▸ **PROMPT**:
Are you able to retype all the records below exactly?

━━━━━━━━━━━━━━━━━━━━━━━━━━━━━━

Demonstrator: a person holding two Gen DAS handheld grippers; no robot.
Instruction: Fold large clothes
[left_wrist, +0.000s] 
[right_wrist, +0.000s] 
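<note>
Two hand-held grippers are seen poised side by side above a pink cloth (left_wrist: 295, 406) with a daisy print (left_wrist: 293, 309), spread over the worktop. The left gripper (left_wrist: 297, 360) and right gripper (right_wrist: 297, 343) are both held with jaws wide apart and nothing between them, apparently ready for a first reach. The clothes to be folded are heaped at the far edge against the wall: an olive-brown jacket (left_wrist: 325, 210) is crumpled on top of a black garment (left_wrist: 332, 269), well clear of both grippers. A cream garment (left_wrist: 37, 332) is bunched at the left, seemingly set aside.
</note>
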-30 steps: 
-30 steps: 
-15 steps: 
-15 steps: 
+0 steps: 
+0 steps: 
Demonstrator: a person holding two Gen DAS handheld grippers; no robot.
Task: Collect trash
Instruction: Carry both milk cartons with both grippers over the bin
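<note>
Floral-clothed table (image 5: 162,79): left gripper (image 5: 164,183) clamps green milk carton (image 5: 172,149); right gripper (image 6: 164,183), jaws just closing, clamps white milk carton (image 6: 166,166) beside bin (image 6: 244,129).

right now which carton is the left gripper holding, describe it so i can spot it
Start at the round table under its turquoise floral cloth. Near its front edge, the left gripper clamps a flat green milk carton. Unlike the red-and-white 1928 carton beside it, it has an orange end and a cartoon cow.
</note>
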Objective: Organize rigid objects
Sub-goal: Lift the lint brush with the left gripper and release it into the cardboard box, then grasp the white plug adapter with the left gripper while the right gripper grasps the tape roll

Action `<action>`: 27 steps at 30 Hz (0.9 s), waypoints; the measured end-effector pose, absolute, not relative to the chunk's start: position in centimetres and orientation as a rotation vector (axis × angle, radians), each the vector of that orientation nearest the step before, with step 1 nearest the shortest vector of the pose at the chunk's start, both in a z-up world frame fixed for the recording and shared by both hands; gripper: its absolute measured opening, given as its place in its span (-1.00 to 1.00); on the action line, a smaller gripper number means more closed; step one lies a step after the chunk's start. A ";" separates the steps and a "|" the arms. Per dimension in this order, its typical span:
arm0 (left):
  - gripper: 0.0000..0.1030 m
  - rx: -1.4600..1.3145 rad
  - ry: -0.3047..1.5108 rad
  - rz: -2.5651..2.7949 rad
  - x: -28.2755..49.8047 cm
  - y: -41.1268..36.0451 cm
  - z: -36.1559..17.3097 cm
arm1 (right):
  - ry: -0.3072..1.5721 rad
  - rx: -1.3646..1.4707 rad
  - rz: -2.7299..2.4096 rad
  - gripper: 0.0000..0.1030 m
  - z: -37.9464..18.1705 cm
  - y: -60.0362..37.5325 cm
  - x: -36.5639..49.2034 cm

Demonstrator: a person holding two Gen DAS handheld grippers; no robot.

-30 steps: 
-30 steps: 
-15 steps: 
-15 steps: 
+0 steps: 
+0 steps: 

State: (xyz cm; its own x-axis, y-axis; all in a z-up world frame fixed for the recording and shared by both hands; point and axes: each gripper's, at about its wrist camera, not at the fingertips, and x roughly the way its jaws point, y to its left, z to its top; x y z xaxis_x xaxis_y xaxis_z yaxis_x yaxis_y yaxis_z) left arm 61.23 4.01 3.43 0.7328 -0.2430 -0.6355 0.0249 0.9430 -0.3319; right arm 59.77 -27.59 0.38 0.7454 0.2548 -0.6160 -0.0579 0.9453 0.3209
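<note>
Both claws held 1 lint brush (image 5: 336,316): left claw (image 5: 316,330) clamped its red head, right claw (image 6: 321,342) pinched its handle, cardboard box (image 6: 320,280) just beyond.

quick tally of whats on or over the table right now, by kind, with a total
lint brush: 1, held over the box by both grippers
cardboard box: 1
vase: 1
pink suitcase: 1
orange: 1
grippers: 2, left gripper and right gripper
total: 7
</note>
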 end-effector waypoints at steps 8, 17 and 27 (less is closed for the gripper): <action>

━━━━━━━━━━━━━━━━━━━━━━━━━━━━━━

▸ **SOLVED EXERCISE**:
Demonstrator: a person holding two Gen DAS handheld grippers; no robot.
Instruction: Fold large clothes
[left_wrist, +0.000s] 
[right_wrist, +0.000s] 
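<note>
Two hand-held grippers are seen poised side by side above a pink cloth (left_wrist: 295, 406) with a daisy print (left_wrist: 293, 309), spread over the worktop. The left gripper (left_wrist: 297, 360) and right gripper (right_wrist: 297, 343) are both held with jaws wide apart and nothing between them, apparently ready for a first reach. The clothes to be folded are heaped at the far edge against the wall: an olive-brown jacket (left_wrist: 325, 210) is crumpled on top of a black garment (left_wrist: 332, 269), well clear of both grippers. A cream garment (left_wrist: 37, 332) is bunched at the left, seemingly set aside.
</note>
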-30 steps: 
-30 steps: 
-15 steps: 
-15 steps: 
+0 steps: 
+0 steps: 
Demonstrator: a person holding two Gen DAS handheld grippers; no robot.
Task: Collect trash
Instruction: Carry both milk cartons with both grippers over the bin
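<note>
Floral-clothed table (image 5: 162,79): left gripper (image 5: 164,183) clamps green milk carton (image 5: 172,149); right gripper (image 6: 164,183), jaws just closing, clamps white milk carton (image 6: 166,166) beside bin (image 6: 244,129).

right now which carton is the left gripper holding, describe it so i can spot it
Start at the round table under its turquoise floral cloth. Near its front edge, the left gripper clamps a flat green milk carton. Unlike the red-and-white 1928 carton beside it, it has an orange end and a cartoon cow.
</note>
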Objective: Organize rigid objects
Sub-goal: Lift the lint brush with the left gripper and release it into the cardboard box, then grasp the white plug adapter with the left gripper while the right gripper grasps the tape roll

Action `<action>`: 27 steps at 30 Hz (0.9 s), waypoints; the measured end-effector pose, absolute, not relative to the chunk's start: position in centimetres and orientation as a rotation vector (axis × angle, radians), each the vector of that orientation nearest the step before, with step 1 nearest the shortest vector of the pose at the chunk's start, both in a z-up world frame fixed for the recording and shared by both hands; gripper: its absolute measured opening, given as its place in its span (-1.00 to 1.00); on the action line, a smaller gripper number means more closed; step one lies a step after the chunk's start. A ";" separates the steps and a "|" the arms. Per dimension in this order, its typical span:
arm0 (left):
  - gripper: 0.0000..0.1030 m
  - rx: -1.4600..1.3145 rad
  - ry: -0.3047..1.5108 rad
  - rz: -2.5651..2.7949 rad
  - x: -28.2755..49.8047 cm
  - y: -41.1268..36.0451 cm
  - z: -36.1559..17.3097 cm
arm1 (right):
  - ry: -0.3072..1.5721 rad
  - rx: -1.3646..1.4707 rad
  - rz: -2.7299..2.4096 rad
  - gripper: 0.0000..0.1030 m
  - z: -37.9464..18.1705 cm
  - y: -60.0362..37.5325 cm
  - x: -36.5639..49.2034 cm

Demonstrator: a person holding two Gen DAS handheld grippers; no robot.

-30 steps: 
-30 steps: 
-15 steps: 
-15 steps: 
+0 steps: 
+0 steps: 

State: (xyz cm; its own x-axis, y-axis; all in a z-up world frame fixed for the recording and shared by both hands; point and axes: each gripper's, at about its wrist camera, not at the fingertips, and x roughly the way its jaws point, y to its left, z to its top; x y z xaxis_x xaxis_y xaxis_z yaxis_x yaxis_y yaxis_z) left arm 61.23 4.01 3.43 0.7328 -0.2430 -0.6355 0.0249 0.9430 -0.3319; right arm 59.77 -27.59 0.38 0.7454 0.2548 -0.6160 -0.0579 0.9453 0.3209
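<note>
Both claws held 1 lint brush (image 5: 336,316): left claw (image 5: 316,330) clamped its red head, right claw (image 6: 321,342) pinched its handle, cardboard box (image 6: 320,280) just beyond.

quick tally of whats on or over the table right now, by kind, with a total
lint brush: 1, held over the box by both grippers
cardboard box: 1
vase: 1
pink suitcase: 1
orange: 1
grippers: 2, left gripper and right gripper
total: 7
</note>
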 end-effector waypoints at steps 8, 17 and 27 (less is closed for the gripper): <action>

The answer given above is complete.